Qu'on n’aille pas m’objecter que les CLIN ; les ZEP ou, ici ou là, les pitreries de cet acabit, poursuivent cet objectif et répondent de façon efficace à ces besoins évidents. Il s'agit là, comme autrefois dans les CEFISEM, de dispositifs qui ont toutes les allures de paysages à la Potemkine ! Il suffit de voir ce qui se passe dans les pays qui ont fait vraiment le choix de mettre en place des dispositifs spécifiques pour les enfants de la migration qui ne parlent pas la langue du pays, pour constater que c'est évidemment la seule solution, mais que c'est précisément celle qu'on se refuse, en France, à mettre en œuvre et même à envisager.
Je suis d'autant plus convaincu de la pertinence de ce point de vue que j'ai vécu de nombreuses années à la Réunion, où le problème a été longtemps le même, du fait que la plupart des enfants qui entraient à l'école parlaient le créole réunionnais et non le français. Je m’y suis heurté, durant toutes ces années, à la résistance farouche des autorités administratives éducatives locales comme à celle de la plupart des enseignants, de français surtout. Les choses ne sont pas réglées actuellement et il suffit pour s'en convaincre de regarder les statistiques de l'échec scolaire qui doivent être familières à Madame Moisan et devraient lui donner à réfléchir!

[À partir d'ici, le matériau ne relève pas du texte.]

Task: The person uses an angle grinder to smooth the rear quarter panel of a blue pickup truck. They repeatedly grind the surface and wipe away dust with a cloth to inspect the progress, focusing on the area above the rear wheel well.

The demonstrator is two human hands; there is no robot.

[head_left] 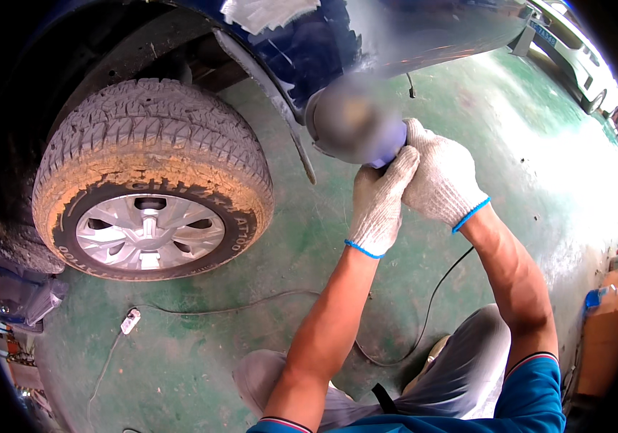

Je me garderai, au terme de ce parcours, de formuler des conclusions et de suggérer des propositions dont on peut espérer que la plupart des responsables sont parfaitement conscients, même s'ils se refusent tous farouchement à les mettre en œuvre. Il en sera de même sans doute de la « Refondation du système éducatif » par la majorité de gauche actuellement au pouvoir. La ferait-elle d’ailleurs, contre la volonté de ses électeurs et de la plupart des enseignants, que le gouvernement de droite qui lui succédera vraisemblablement s'emploierait aussitôt à remettre en place les bonnes vieilles structures de notre système éducatif qui ont si sûrement et si heureusement fait leurs preuves avec Jules Ferry !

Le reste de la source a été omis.